Однако если наведен гомогенный шлак с оптимальными значениями основности, содержаний СаО и FeO (отношение (СаО)/(FeО)=3), обеспечивающими максимальное значение (Lр)max, то с повышением температуры (Lр)max снижается.
По ходу плавки в любом сталеплавильном агрегате трудно обеспечить оптимальные значения всех рассмотренных выше факторов. Так, в начале плавки при высокой концентрации FeO в шлаке не удается получить высокую основность шлака ввиду низкой температуры. В конце плавки, когда повышение температуры позволяет получить высокую основность, исключается сохранение в шлаке высокого содержания FeO, кроме случаев выплавки низкоуглеродистой стали. Основность шлака является тем параметром, изменение которого возможно в наибольшей степени, поэтому установление рационального режима дефосфорации металла означает, что выбрана оптимальная для конкретных условий основность шлака и правильно использованы изменения по ходу плавки содержания оксидов железа в шлаке и температуры ванны.

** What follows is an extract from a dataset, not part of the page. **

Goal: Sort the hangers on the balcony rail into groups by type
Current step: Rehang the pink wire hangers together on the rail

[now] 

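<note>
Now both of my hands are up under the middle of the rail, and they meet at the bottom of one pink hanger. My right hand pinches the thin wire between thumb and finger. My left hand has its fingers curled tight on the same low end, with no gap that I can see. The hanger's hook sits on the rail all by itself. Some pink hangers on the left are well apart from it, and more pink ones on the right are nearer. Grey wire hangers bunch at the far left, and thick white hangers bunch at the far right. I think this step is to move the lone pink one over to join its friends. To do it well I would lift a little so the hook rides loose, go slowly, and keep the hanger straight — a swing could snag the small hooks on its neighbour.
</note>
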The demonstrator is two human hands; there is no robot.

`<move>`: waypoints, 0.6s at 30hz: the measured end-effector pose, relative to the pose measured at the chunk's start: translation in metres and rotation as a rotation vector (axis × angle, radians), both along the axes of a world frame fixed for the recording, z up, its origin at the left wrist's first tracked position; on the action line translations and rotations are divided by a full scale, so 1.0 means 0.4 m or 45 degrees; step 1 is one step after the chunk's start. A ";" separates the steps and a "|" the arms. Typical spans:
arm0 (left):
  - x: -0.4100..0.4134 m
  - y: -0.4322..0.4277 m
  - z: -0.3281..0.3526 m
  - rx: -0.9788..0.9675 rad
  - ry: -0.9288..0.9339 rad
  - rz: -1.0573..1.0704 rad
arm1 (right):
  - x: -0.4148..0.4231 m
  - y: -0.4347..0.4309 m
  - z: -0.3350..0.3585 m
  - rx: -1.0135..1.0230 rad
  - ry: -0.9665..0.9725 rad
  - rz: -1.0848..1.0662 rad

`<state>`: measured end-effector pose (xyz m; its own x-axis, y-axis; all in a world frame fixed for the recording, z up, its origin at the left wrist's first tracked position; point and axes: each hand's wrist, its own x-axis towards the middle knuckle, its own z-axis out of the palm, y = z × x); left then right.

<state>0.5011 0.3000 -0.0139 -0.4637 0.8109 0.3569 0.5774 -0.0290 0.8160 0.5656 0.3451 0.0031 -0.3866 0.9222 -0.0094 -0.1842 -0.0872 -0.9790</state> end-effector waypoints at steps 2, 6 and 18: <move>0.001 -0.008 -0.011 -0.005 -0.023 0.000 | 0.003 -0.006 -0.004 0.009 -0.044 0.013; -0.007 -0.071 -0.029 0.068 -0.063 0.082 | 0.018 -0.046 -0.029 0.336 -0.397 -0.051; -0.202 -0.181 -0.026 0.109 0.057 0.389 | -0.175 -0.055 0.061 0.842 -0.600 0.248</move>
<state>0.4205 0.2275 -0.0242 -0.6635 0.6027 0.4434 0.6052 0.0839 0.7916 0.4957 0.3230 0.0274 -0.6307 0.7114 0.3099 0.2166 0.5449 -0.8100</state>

Сложность достижения заданного остаточного содержания фосфора в металле зависит от качества шихты и требований к готовой стали. По содержанию фосфора различные марки стали принято делить на группы. Различают сталь обыкновенного качества (не более 0,03-0,04% Р), качественную (не более 0,020-0,025% Р), высококачественную (не более 0,010-0,015% Р) и с особо низким содержанием фосфора (не более 0,005%). Если разливка стали непрерывная, то содержание фосфора должно быть не более 0,015%, если даже потребители не требуют такого низкого содержания.
Кроме того, необходимо учитывать, что во время раскисления-легирования неизбежно некоторое повышение концентрации фосфора в металле в результате внесения его ферросплавами и частичного восстановления из шлака (рефосфорации). Поэтому содержание фосфора в металле в конце дефосфорации должно быть менее заданного содержания в готовой стали (обычно на 0,005-0,010% в зависимости от степени легирования). В связи с этим при выплавке высококачественной стали нередко возникает необходимость снижения содержания фосфора в металле перед раскислением-легированием до 0,005%, тогда как при выплавке стали обыкновенного качества допустимо остаточное содержание фосфора 0,025-0,030%.
В простейшем случае, когда дефосфорация ведется одним шлаком в условиях полного смешения его с металлом, например, в одношлаковом конвертерном процессе, остаточное содержание фосфора в металле [Р] можно определять по формуле
[Р] = 100ΣРш /(gм + 0,437Lр,gш ),
где ΣРш - содержание фосфора в шихте, основную долю которого составляет фосфор чугуна, %; gм - выход жидкого металла, кг/100 кг металлошихты (%);gш - количество образующегося шлака, кг/ 100 кг (%); 0,437 - коэффициент пересчета Р2О5 в Р.
При нормальном шлаковом режиме плавки величины Lр и gш в основном зависят от содержания кремния и фосфора в чугуне и конечной концентрации углерода в металле [С]. Обычные пределы их изменения и соответствующие им значения остаточного содержания фосфора в металле [Р] и степень дефосфорации следующие.
[С], % Lр=(P205)/[P] [Р], % gш Rp=[P]н/[P]к
обычный малофосфористый
чугун (0,1-0,2% Р; 0,5-0,8% Si) >0,15 50-80 0.02-0.025 13-16 5-7
<0,05 80-100 0,01-0,015 15-20 8-10
томасовский высокофосфористый
(1,8-2,5% Р; 0,30-0,4% Si) >0,15 200-250 0,1-0, 15 20-25 20-25
<0,05 350-400 0,04-0,06 25-30 40-50
Из этих данных можно сделать следующий вывод: jдношлаковый режим дефосфорации металла при помощи обычных известково-железистых шлаков, получающихся при окислительном рафинировании, не обеспечивает получения высококачественной стали (только сталь обыкновенного качества) даже из малофосфористых чугунов. Невозможна также переработка высокофосфористых чугунов в сталь обычного качества (в современном понимании качества стали). В этих случаях дефосфорацию необходимо вести по крайней мере в двухшлаковом режиме.